Flexible spending account

Flexible spending account

A flexible spending arrangement (FSA), or Flexible Spending Account, as they are commonly called, is one of a number of tax-advantaged financial accounts that can be set up through a cafeteria plan of an employer in the United States. An FSA allows an employee to set aside a portion of his or her earnings to pay for qualified expenses as established in the cafeteria plan, most commonly for medical expenses but often for dependent care or other expenses. Money deducted from an employee's pay into an FSA is not subject to payroll taxes, resulting in a substantial payroll tax savings.

The most common FSA, the medical expense FSA (also medical FSA or health FSA), is similar to a health savings account (HSA) or a health reimbursement account (HRA). However, while HSAs and HRAs are almost exclusively used as components of a consumer driven health care plan, medical FSAs are commonly offered with more traditional health plans as well. An FSA may be utilized by paper claims or an FSA debit card also known as a Flexcard.

Types of FSAs

Most cafeteria plans offer two different flexible spending accounts; one is for qualified medical expenses and the other is for dependent care expenses. A few cafeteria plans offer other types of FSAs, especially if the employer also offers an HSA. Participation in one type of FSA does not affect participation in another type of FSA, but funds cannot be transferred from one FSA to another.

Medical expense FSA

The most common type of FSA is used to pay for medical expenses not paid for by insurance; this usually means deductibles, copayments, and coinsurance for the employee's health plan, but may also include expenses not covered by the health plan, such as dental and vision expenses and over-the-counter drugs including a first aid kit.

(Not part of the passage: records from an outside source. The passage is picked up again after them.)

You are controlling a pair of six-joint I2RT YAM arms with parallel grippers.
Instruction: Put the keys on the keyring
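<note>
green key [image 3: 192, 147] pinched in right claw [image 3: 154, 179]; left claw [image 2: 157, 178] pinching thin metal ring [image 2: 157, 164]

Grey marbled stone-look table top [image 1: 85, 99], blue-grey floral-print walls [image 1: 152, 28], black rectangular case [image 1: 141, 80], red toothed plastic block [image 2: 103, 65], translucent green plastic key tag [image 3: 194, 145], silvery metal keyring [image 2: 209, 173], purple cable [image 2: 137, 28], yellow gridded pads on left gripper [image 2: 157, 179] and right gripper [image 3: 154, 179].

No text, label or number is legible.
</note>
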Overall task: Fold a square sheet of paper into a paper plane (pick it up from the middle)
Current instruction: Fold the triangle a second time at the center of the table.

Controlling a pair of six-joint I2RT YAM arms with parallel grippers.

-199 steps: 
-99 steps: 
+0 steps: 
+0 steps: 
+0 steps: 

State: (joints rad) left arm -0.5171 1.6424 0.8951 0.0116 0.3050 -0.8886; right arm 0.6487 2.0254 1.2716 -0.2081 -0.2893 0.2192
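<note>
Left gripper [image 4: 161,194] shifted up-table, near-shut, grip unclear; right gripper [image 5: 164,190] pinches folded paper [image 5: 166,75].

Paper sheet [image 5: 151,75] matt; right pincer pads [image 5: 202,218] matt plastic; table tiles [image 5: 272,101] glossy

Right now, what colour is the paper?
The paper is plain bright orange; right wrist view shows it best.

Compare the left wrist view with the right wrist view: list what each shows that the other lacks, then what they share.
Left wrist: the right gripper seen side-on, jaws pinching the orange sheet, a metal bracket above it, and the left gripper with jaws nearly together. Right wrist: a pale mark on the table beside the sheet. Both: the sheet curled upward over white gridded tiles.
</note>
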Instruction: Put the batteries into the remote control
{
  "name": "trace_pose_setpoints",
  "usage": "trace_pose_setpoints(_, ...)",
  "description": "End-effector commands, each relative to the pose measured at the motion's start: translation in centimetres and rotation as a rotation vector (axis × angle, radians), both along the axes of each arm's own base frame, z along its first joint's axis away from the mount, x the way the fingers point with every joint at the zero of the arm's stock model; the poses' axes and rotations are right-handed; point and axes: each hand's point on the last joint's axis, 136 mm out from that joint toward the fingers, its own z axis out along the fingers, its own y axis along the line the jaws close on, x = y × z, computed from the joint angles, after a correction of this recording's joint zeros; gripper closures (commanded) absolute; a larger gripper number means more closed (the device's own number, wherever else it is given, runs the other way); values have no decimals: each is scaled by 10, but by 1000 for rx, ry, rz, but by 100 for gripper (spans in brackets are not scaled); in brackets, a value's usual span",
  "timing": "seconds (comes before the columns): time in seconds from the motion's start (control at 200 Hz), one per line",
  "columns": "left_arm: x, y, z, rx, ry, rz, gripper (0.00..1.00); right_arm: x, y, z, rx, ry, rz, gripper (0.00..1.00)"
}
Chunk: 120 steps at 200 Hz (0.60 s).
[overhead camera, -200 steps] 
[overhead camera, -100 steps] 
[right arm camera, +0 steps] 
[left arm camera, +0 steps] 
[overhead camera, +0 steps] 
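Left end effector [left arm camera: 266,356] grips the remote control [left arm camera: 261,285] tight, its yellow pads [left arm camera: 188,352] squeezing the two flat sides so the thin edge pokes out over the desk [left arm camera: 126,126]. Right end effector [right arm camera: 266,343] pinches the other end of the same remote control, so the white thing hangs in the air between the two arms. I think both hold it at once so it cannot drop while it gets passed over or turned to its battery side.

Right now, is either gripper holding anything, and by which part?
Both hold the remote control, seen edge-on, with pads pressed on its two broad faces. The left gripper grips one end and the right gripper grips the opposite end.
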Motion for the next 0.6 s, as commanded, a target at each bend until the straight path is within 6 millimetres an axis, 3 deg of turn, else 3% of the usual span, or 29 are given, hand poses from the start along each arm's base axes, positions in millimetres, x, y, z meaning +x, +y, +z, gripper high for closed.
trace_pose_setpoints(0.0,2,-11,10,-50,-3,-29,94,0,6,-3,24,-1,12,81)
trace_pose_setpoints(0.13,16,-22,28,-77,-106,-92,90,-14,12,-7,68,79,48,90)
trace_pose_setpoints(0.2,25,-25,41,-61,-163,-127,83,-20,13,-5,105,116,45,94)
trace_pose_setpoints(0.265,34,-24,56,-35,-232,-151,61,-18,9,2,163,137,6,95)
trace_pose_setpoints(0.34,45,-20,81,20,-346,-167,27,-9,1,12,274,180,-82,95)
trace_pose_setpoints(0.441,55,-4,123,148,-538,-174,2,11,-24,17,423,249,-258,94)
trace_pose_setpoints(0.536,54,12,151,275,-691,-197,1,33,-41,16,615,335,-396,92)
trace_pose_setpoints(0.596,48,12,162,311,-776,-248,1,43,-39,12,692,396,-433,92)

A medical FSA cannot pay for health insurance premiums, cosmetic items, cosmetic surgery, controlled substances (in violation of federal law), or items that improve "general health". All items must be intended to treat or prevent a specific medical condition; this can be as significant as diabetes or pregnancy, or as trivial as skin cuts. Generally, allowable items are the same as those allowable for the medical tax deduction, as outlined in IRS publication 502

The annual caps for a medical FSA varies by employer. Unlike dependent care FSAs, there is no IRS cap on medical FSAs, but employers generally limit the annual amount each employee may contribute, in order to reduce the risk of pre-funding. Should the employee leave or be terminated and thus no longer pay in to the plan, the employer does not recapture their pre-funding from the employee's payroll deduction.

Dependent care FSA

FSAs can also be established to pay for certain expenses to care for dependents that live with you while you are at work. While this most commonly means child care, it can also be used for adult day care for senior citizen dependents that live with you, such as parents. It cannot be used for summer camps (other than "day camps") or for long term care for parents that live elsewhere (such as in a nursing home).

The dependent care FSA is federally capped at $5,000 per year. While married spouses can each elect to have this amount deducted from their paycheck and applied to expenses, at tax time all withdrawals in excess of $5,000 are taxed. Unmarried couples can each deduct and use $5,000.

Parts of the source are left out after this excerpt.